- **EXERCISE**
Copy the listing that follows, line for line, without a single difference.

- **INFORMATION PROVIDED**
►

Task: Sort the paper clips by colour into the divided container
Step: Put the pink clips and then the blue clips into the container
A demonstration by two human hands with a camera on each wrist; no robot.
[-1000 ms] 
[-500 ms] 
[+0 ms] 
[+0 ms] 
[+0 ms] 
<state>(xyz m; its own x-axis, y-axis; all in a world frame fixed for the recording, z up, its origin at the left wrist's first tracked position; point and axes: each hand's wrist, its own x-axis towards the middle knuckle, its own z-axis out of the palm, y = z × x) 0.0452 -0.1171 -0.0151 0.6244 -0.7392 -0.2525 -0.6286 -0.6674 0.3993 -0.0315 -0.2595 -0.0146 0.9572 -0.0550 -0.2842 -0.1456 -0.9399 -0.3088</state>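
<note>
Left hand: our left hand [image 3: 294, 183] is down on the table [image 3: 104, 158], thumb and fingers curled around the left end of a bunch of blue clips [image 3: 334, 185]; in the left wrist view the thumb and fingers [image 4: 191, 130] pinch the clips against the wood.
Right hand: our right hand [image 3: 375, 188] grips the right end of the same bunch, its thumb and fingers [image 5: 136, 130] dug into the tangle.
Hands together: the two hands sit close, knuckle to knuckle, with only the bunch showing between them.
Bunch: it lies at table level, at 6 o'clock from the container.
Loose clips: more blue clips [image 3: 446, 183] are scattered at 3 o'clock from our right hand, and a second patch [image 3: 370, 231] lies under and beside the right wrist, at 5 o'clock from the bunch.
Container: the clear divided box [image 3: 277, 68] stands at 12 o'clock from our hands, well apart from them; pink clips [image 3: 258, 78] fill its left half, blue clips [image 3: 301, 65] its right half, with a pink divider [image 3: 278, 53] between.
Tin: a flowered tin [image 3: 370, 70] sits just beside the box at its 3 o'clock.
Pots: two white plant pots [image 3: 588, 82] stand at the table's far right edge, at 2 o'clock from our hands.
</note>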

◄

- **RESULT FOR THIS EXERCISE**
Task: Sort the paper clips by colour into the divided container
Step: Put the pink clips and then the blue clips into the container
A demonstration by two human hands with a camera on each wrist; no robot.
[-1000 ms] 
[-500 ms] 
[+0 ms] 
[+0 ms] 
[+0 ms] 
<state>(xyz m; its own x-axis, y-axis; all in a world frame fixed for the recording, z up, its origin at the left wrist's first tracked position; point and axes: each hand's wrist, its own x-axis towards the middle knuckle, its own z-axis out of the palm, y = z × x) 0.0452 -0.1171 -0.0151 0.6244 -0.7392 -0.2525 -0.6286 -0.6674 0.3993 -0.0315 -0.2595 -0.0146 0.9572 -0.0550 -0.2842 -0.1456 -0.9399 -0.3088</state>
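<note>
Left hand: our left hand [image 3: 294, 183] is down on the table [image 3: 104, 158], thumb and fingers curled around the left end of a bunch of blue clips [image 3: 334, 185]; in the left wrist view the thumb and fingers [image 4: 191, 130] pinch the clips against the wood.
Right hand: our right hand [image 3: 375, 188] grips the right end of the same bunch, its thumb and fingers [image 5: 136, 130] dug into the tangle.
Hands together: the two hands sit close, knuckle to knuckle, with only the bunch showing between them.
Bunch: it lies at table level, at 6 o'clock from the container.
Loose clips: more blue clips [image 3: 446, 183] are scattered at 3 o'clock from our right hand, and a second patch [image 3: 370, 231] lies under and beside the right wrist, at 5 o'clock from the bunch.
Container: the clear divided box [image 3: 277, 68] stands at 12 o'clock from our hands, well apart from them; pink clips [image 3: 258, 78] fill its left half, blue clips [image 3: 301, 65] its right half, with a pink divider [image 3: 278, 53] between.
Tin: a flowered tin [image 3: 370, 70] sits just beside the box at its 3 o'clock.
Pots: two white plant pots [image 3: 588, 82] stand at the table's far right edge, at 2 o'clock from our hands.
</note>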

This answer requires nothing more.